**Instructions to follow:**
From top to bottom, retype the data exactly, passing over any picture.

**Dataset content:**
◆ ◆ ◆
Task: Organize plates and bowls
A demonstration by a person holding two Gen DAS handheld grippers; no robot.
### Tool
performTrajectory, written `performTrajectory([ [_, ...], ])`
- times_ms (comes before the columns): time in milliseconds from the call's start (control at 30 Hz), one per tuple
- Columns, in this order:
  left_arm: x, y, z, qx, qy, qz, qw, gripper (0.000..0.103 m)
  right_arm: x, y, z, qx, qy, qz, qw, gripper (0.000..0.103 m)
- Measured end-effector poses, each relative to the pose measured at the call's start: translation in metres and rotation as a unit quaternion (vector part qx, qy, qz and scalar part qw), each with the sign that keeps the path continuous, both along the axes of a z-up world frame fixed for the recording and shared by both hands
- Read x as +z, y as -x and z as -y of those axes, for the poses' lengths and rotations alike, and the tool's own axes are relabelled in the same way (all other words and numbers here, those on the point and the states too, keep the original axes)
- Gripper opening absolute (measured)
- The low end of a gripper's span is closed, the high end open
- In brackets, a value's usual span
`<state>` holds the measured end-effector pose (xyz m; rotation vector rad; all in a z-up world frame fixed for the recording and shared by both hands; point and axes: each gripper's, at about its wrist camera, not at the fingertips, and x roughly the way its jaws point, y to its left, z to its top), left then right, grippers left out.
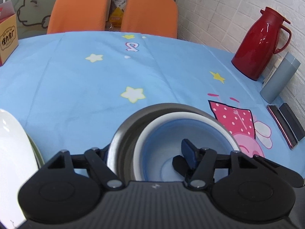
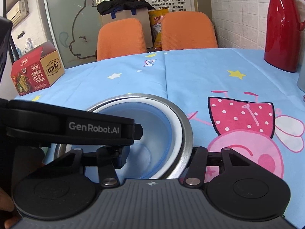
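Nearest, both grippers straddle opposite rims of the nested bowls: the left gripper [image 1: 148, 156] clamps the steel bowl [image 1: 122, 133] wall, the right gripper [image 2: 158, 158] pinches its rim. The blue-and-white bowl [image 1: 183, 127] sits inside. A white plate [image 1: 13, 148] lies by the tablecloth's [image 1: 76, 80] near left edge; the red jug [image 1: 261, 42] stands at the far right corner.

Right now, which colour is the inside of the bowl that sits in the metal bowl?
Light blue, with a white rim; the inner bowl shows best in the right wrist view.
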<state>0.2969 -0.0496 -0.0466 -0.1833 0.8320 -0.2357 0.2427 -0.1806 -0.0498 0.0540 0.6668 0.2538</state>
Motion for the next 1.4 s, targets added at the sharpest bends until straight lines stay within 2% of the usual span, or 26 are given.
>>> performTrajectory([
  [133,0.013,0.013,0.002,-0.001,-0.001,0.019,0.9998,0.059,0.011,0.008,-0.002,-0.009,-0.003,0.007,1.0,0.087],
  [367,0.04,0.034,-0.01,0.009,0.014,0.054,0.9984,0.06,0.04,0.026,-0.015,-0.001,0.018,0.047,0.999,0.088],
  [600,0.057,0.06,-0.065,0.063,0.014,0.076,0.995,0.062,0.054,0.034,-0.06,0.051,0.023,0.071,0.996,0.091],
  [833,0.049,0.082,-0.149,0.153,0.009,0.064,0.986,0.063,0.046,0.033,-0.137,0.143,0.014,0.06,0.988,0.091],
  [967,0.034,0.087,-0.185,0.182,0.013,0.045,0.9821,0.063,0.036,0.032,-0.169,0.175,0.019,0.04,0.984,0.09],
  [1167,0.024,0.08,-0.199,0.185,0.023,0.041,0.9816,0.062,0.028,0.028,-0.184,0.18,0.033,0.026,0.983,0.091],
  [1400,0.023,0.073,-0.198,0.173,0.017,0.054,0.9833,0.065,0.024,0.018,-0.185,0.178,0.017,0.014,0.984,0.096],
])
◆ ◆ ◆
**Output below:**
Task: Organize plates and bowls
A demonstration by a person holding two Gen DAS handheld grippers; no robot.
### Tool
performTrajectory, written `performTrajectory([ [_, ...], ])`
- times_ms (comes before the columns): time in milliseconds from the call's start (control at 30 Hz), one per tuple
- Columns, in this order:
  left_arm: x, y, z, qx, qy, qz, qw, gripper (0.000..0.103 m)
  right_arm: x, y, z, qx, qy, qz, qw, gripper (0.000..0.103 m)
- Measured end-effector poses, each relative to the pose measured at the call's start: translation in metres and rotation as a unit quaternion (vector part qx, qy, qz and scalar part qw), each with the sign that keeps the path continuous, both along the axes of a z-up world frame fixed for the recording and shared by both hands
- Read x as +z, y as -x and z as -y of those axes, for the poses' lengths and rotations alike, and the tool's own axes are relabelled in the same way (all other words and numbers here, those on the point and the states too, keep the original axes)
- Gripper opening absolute (measured)
- The low end of a gripper's span is closed, the high end open
- In brackets, a value's usual span
`<state>` holds the measured end-effector pose (xyz m; rotation vector rad; all in a z-up world frame fixed for the recording and shared by both hands; point and axes: each gripper's, at about its wrist camera, not at the fingertips, and x roughly the way its jaws point, y to its left, z to its top), left then right, grippers left out.
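Nearest, both grippers straddle opposite rims of the nested bowls: the left gripper [image 1: 148, 156] clamps the steel bowl [image 1: 122, 133] wall, the right gripper [image 2: 158, 158] pinches its rim. The blue-and-white bowl [image 1: 183, 127] sits inside. A white plate [image 1: 13, 148] lies by the tablecloth's [image 1: 76, 80] near left edge; the red jug [image 1: 261, 42] stands at the far right corner.

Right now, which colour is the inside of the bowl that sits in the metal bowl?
Light blue, with a white rim; the inner bowl shows best in the right wrist view.
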<state>0.2969 -0.0496 -0.0466 -0.1833 0.8320 -0.2357 0.2427 -0.1806 -0.0498 0.0540 0.6668 0.2538</state>
Motion for the next 1.4 s, targets added at the sharpest bends until straight lines stay within 2% of the usual span, or 26 are given.
>>> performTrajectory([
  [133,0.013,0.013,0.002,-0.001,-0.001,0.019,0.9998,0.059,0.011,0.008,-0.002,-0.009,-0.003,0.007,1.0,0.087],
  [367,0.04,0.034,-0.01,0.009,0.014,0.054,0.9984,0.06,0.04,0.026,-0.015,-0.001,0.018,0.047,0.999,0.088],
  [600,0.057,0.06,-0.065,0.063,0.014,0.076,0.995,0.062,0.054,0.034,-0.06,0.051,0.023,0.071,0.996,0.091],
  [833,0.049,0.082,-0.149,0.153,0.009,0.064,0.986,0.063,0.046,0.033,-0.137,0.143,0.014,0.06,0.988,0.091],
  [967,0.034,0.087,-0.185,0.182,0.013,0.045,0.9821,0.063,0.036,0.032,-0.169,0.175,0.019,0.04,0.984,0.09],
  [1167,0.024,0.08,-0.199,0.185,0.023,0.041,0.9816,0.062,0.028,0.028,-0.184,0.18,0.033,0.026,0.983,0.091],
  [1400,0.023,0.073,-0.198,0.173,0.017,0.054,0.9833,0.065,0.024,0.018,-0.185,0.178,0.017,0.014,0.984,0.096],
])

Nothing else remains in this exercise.